Given information Block Start

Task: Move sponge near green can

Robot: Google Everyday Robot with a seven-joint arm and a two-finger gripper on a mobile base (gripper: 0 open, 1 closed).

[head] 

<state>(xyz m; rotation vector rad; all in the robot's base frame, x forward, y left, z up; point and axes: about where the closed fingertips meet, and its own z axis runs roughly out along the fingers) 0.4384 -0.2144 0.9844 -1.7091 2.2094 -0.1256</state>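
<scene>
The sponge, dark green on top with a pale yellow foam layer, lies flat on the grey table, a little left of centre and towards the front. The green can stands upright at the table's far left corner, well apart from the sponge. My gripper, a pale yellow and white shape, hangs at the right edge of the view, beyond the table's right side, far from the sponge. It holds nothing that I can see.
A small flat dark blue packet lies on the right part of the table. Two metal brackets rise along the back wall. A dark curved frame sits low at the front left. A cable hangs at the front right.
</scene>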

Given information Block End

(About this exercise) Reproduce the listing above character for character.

(Task response)
Task: Move sponge near green can

Robot: Google Everyday Robot with a seven-joint arm and a two-finger gripper on a mobile base (gripper: 0 open, 1 closed).

[head] 

<state>(xyz m; rotation vector rad; all in the robot's base frame, x forward, y left, z up; point and axes: about where the closed fingertips meet, and its own z axis runs roughly out along the fingers) 0.4384 -0.2144 0.9844 -1.7091 2.2094 -0.1256</state>
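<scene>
The sponge, dark green on top with a pale yellow foam layer, lies flat on the grey table, a little left of centre and towards the front. The green can stands upright at the table's far left corner, well apart from the sponge. My gripper, a pale yellow and white shape, hangs at the right edge of the view, beyond the table's right side, far from the sponge. It holds nothing that I can see.
A small flat dark blue packet lies on the right part of the table. Two metal brackets rise along the back wall. A dark curved frame sits low at the front left. A cable hangs at the front right.
</scene>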

Output for the exercise is complete.